STEINHOFF INTERNATIONAL HOLDINGS N.V.
(Incorporated in the Netherlands)
(Registration number: 63570173)
Share code: SNH
ISIN: NL0011375019


FINAL OFFER
for
Darty plc ("Darty")
by
Conforama Investissement 2 SAS ("Conforama")
(a wholly owned subsidiary of Steinhoff International Holdings N.V.)


NOT FOR RELEASE, PUBLICATION OR DISTRIBUTION IN WHOLE OR IN PART, IN, INTO OR FROM ANY
JURISDICTION WHERE TO DO SO WOULD CONSTITUTE A VIOLATION OF THE RELEVANT LAWS OF
SUCH JURISDICTION
FOR IMMEDIATE RELEASE
                                                                                      3 May 2016


           LEVEL OF ACCEPTANCES AT FIRST CLOSING DATE AND EXTENSION OF THE FINAL OFFER

1     Introduction
      
      On 11 April 2016, Conforama published an offer document setting out the full terms and
      conditions of the Offer (the "Offer Document"), announced on 18 March 2016.
      On 21 April 2016, the board of Conforama announced the terms of an increased cash offer at
      an offer price of 160 pence per Darty Share, which was declared final on 27 April 2016 (the
      "Final Offer").
      Conforama notes the increased offer by Groupe Fnac S.A. ("Fnac") of 170 pence per Darty
      share (the "Fnac Offer") announced on 26 April 2016.


2     Levels of acceptances and disclosure of interests in relevant securities at First Closing Date
      
      As of the close of business on 29 April 2016 (being the last Business Day prior to the
      publication of this announcement), Conforama and its concert parties held 108,025,242 Darty
      Shares representing approximately 20.40 per cent. of the current issued share capital of Darty.
      As at 1.00 p.m. (London time) on 2 May 2016 (being the First Closing Date), Conforama had
      received valid acceptances of the Offer in respect of 1,732,945 Darty Shares representing
      approximately 0.32 per cent. of the current issued share capital of Darty, as a result of which
      Conforama and other wholly owned subsidiaries of Steinhoff either owned or had received
      valid acceptances of the Offer in respect of a total of 109,758,187 Darty Shares, representing
      approximately 20.73 per cent. of the current issued share capital of Darty all of which may
      count towards the satisfaction of the Acceptance Condition.

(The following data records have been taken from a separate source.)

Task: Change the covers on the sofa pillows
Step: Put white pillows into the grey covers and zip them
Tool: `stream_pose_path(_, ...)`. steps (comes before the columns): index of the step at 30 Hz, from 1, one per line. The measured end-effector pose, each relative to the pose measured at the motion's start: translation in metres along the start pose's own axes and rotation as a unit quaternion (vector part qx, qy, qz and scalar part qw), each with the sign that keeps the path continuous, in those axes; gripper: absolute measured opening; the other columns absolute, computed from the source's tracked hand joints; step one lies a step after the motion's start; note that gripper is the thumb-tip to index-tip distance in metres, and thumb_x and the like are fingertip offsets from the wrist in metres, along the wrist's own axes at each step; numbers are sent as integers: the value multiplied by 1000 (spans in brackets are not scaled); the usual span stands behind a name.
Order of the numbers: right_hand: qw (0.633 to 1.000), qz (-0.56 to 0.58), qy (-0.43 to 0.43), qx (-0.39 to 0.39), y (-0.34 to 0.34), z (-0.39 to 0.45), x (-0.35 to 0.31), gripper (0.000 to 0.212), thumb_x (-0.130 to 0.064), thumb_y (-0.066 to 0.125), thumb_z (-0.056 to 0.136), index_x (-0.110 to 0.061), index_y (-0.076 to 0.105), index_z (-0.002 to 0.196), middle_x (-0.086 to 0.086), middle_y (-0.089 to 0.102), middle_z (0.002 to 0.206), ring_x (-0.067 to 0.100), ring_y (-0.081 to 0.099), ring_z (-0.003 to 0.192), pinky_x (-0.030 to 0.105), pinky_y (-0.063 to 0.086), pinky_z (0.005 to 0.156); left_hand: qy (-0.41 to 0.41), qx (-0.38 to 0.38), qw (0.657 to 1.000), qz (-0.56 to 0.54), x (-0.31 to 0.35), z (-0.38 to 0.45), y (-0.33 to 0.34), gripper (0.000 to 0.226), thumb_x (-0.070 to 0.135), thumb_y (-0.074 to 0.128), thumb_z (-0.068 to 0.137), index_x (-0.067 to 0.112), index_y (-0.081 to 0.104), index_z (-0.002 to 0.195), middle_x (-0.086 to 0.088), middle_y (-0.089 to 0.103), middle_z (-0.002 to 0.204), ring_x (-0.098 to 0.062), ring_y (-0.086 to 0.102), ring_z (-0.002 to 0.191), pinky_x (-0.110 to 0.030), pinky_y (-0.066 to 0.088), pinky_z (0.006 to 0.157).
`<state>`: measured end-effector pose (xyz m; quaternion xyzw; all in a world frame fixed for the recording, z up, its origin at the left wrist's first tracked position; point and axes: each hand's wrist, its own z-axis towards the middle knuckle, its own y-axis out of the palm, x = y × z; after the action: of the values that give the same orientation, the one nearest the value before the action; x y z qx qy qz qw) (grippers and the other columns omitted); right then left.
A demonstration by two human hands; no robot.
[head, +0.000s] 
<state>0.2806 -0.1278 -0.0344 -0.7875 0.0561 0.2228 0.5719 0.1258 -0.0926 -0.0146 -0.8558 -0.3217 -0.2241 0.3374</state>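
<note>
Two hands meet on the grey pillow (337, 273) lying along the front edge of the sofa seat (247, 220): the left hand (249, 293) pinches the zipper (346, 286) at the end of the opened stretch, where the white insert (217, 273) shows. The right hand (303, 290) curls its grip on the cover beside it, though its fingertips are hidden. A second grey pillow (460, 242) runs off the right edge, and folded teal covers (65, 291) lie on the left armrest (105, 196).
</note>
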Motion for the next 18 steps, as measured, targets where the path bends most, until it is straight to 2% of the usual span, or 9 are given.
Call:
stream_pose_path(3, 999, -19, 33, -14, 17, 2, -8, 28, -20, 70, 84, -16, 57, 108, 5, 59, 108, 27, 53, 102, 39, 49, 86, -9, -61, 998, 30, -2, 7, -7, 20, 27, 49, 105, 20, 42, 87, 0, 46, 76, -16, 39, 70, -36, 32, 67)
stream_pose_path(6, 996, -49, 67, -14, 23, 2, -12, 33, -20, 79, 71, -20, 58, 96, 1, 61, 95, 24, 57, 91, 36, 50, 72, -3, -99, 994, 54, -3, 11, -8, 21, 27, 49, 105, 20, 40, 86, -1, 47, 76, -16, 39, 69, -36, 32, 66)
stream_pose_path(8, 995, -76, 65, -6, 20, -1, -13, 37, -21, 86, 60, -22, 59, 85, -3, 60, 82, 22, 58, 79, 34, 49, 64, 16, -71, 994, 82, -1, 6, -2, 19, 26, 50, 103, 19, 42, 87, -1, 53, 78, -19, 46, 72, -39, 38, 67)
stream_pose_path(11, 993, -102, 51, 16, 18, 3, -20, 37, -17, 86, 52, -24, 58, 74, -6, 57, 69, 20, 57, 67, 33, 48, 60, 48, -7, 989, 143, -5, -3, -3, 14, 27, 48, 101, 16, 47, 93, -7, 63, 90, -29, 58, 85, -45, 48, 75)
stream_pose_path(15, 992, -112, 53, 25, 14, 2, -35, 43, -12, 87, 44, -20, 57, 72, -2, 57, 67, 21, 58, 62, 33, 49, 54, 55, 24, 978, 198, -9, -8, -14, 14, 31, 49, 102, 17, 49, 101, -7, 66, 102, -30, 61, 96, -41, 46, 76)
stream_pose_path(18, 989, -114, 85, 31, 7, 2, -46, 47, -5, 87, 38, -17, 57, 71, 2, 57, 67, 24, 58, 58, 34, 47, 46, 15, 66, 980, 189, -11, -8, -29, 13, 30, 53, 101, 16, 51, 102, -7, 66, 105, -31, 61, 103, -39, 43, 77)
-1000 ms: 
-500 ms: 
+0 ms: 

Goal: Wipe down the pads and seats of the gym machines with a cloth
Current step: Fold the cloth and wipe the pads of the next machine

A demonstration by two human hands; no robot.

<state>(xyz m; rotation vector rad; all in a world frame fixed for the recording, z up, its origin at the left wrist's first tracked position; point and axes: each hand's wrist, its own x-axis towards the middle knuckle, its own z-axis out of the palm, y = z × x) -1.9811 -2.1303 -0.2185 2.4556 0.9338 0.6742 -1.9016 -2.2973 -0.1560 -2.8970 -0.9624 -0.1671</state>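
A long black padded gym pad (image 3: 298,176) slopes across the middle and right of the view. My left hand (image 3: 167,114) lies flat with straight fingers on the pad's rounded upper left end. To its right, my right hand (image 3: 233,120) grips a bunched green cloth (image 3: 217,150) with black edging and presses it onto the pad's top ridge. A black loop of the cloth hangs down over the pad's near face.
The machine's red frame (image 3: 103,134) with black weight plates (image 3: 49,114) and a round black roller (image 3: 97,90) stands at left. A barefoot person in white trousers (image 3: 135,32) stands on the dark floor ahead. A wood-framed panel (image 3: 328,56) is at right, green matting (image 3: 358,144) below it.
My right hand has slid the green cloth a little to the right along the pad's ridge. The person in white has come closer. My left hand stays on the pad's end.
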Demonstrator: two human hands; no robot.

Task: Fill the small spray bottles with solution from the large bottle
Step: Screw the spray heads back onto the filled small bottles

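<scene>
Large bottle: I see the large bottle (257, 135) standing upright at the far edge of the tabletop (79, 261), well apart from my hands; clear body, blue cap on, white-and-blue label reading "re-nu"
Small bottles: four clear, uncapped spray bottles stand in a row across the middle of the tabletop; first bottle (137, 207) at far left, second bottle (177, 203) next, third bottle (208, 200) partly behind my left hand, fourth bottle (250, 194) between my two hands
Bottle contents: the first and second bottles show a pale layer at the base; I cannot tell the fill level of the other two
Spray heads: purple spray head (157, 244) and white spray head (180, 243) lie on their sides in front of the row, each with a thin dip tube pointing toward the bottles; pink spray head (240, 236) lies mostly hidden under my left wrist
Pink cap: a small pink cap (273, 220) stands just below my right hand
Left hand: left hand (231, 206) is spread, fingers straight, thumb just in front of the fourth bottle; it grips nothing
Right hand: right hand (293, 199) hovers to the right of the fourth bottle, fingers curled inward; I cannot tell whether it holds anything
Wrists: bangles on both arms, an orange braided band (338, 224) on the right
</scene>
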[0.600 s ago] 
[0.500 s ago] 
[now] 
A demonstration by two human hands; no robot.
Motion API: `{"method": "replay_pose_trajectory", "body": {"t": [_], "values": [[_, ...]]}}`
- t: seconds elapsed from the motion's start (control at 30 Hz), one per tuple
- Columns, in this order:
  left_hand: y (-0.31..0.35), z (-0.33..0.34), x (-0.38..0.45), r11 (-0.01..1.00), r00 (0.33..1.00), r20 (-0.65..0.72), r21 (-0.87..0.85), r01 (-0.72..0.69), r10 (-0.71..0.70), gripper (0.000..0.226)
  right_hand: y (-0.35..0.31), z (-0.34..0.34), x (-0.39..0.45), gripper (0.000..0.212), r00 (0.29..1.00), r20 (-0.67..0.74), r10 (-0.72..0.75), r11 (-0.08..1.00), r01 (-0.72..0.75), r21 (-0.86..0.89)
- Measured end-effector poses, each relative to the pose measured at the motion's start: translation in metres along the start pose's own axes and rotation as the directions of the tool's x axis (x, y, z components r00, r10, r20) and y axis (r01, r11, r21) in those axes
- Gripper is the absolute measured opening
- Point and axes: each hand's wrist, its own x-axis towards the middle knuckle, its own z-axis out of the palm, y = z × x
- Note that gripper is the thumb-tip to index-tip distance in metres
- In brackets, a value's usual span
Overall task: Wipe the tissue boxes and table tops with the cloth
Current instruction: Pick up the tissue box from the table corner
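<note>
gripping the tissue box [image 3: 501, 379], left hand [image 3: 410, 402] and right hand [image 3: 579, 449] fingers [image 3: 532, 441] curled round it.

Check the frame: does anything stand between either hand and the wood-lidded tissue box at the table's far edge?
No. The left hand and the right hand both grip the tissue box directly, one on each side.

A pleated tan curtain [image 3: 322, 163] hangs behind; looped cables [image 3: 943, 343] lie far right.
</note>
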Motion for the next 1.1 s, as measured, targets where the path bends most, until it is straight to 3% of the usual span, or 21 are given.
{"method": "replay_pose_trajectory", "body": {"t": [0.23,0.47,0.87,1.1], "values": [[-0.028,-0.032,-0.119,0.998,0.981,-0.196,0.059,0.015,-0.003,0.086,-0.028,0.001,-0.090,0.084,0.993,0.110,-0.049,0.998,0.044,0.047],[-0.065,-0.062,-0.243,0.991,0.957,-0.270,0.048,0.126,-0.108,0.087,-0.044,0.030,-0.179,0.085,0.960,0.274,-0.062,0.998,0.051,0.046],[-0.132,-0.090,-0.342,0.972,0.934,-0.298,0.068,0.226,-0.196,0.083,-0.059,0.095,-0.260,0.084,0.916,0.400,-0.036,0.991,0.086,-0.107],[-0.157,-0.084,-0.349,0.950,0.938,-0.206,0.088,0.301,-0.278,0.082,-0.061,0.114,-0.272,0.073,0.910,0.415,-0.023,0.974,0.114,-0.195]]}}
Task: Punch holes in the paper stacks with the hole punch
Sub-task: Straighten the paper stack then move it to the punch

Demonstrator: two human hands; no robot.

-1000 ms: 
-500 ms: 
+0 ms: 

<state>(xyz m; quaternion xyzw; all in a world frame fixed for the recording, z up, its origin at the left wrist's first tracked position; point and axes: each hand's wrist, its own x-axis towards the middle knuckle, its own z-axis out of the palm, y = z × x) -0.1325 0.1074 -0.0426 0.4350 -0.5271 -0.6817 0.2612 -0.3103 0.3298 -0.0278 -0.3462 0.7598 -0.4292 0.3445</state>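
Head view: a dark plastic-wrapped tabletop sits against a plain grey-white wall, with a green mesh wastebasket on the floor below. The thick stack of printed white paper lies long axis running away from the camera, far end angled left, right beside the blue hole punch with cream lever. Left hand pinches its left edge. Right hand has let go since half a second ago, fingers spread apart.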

No acceptances have been
      received from Darty Shareholders acting in concert with Conforama.


3     Next Closing Date
      
      In accordance with the terms of the Co-Operation Agreement entered into between
      Conforama and Darty on 18 March 2016, Conforama has undertaken to keep its offer open
      until 10 June 2016 provided that the board of Darty has not withdrawn its unanimous and
      unconditional recommendation.
      Accordingly, the Offer, which remains subject to the terms and conditions set out or referred to
      in the Offer Document and in the announcement on 21 April 2016 by Conforama of the Final
      Offer, is being extended and will remain open for acceptances until 1.00 p.m. (London time) on
      9 May 2016. If, by 1.00 p.m. on 9 May 2016, the board of Darty has recommended the Fnac
      Offer, or has withdrawn its recommendation of the Offer and Conforama has not received
      acceptances in respect of at least 70 per cent. of the Darty shares, the Offer could lapse.
      In addition, Conforama expects shortly to publish a revised offer document setting out the
      terms and conditions of the Final Offer (the "Final Offer Document"). As required under the
      Code, the Final Offer will be open for acceptances for a minimum of 14 days from the time
      that it is made, when it could lapse if the board of Darty has recommended the Fnac Offer, or
      has withdrawn its recommendation of the Offer and Conforama has not received acceptances
      in respect of at least 70 per cent. of the Darty shares by that time.


Enquiries:

Conforama
Isabelle Hoppenot (Press contact)                                  Tel: +33 6 25 58 14 38

Steinhoff International Holdings N.V.
Mariza Nel                                                         Tel: +27 (0)21 808 0711

Citigroup Global Markets Limited
Jan Skarbek                                                        Tel: +44 (0)20 798 6400
Nick Pagden
Charles-Henri Filippi
Tom Jacob
Peter Brown (Corporate Broking)

HSBC Bank plc
Oliver Smith                                                       Tel: +44 (0)20 7991 8888
Aamir Khan
Patrick Cazalaa
Dimitri Fotopoulos
Mark Dickenson (Corporate Broking)

Media Enquiries:
Havas Worldwide (French PR Adviser to Conforama)
Anton Molina                                                       Tel: +33 6 37 32 80 27

Maitland (UK PR Adviser to Conforama)
Kate O'Neill                                                       Tel: +44 7714 415 229

PSG Capital Proprietary Limited (JSE Sponsor)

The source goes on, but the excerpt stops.